Marble bust of Nero. Italy, around AD 55. Photo by Francesco Piras. With permission of the Ministero della Cultura – Museo Archeologico Nazionale di Cagliari.
LONDON - This month the British Museum opens the first major exhibition in the UK on Nero, one of the most notorious ancient Roman emperors.
Recent discoveries relating to Nero’s fourteen-year rule reveal a more accurate picture. Treasures hidden during the destruction of Colchester in AD 60-61 during Boudica's Iceni rebellion, burned artifacts from the Fire of Rome in AD 64, and evidence from the destruction of Pompeii uncover a new understanding of Nero’s turbulent and misconceived reign.
Marble bust of Nero, AD 59-98 with later restorations. Roma, Musei Capitolini; Archivio fotografico dei Musei Capitolini. © Roma, Sovrintendenza Capitolina ai Beni Culturali. Photo © Zeno Colantoni.

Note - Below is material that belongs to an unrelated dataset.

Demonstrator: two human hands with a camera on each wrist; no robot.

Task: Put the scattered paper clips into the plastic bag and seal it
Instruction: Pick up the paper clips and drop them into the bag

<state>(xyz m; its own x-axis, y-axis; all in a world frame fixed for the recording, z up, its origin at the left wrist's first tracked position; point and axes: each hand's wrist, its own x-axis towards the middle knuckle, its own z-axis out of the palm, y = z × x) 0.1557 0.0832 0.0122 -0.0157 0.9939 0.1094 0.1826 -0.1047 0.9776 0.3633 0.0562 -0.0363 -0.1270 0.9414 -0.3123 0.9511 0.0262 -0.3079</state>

This major exhibition features over 200 objects, charting the young emperor’s rise to power and examining his actions during a period of profound social change in regions from Armenia in the Near East, to Britain, and across mainland Europe. Drawn from the British Museum's world-class collection alongside rare loans from Europe, most never seen in the UK before, the exhibition includes humble graffiti next to grand sculpture, precious manuscripts, objects destroyed in the fire of Rome, priceless jewellery and slave chains from Wales, telling the story of rich and poor alike.
Nero (r. AD 54–68), the last male descendant of Rome’s first emperor Augustus, succeeded to the throne aged only sixteen. Britain had been under Roman rule for just eleven years. During his reign of nearly fourteen years, he had his own mother killed, his first wife, and allegedly his second wife. Written accounts even claim that Nero himself started the Great Fire of Rome in AD 64. In June AD 68, when confronted with rebellions by insubordinate military officials, Nero was forced to commit suicide. The Roman senate immediately excised his memory from official records, and his name was vilified to legitimise the new ruling elite.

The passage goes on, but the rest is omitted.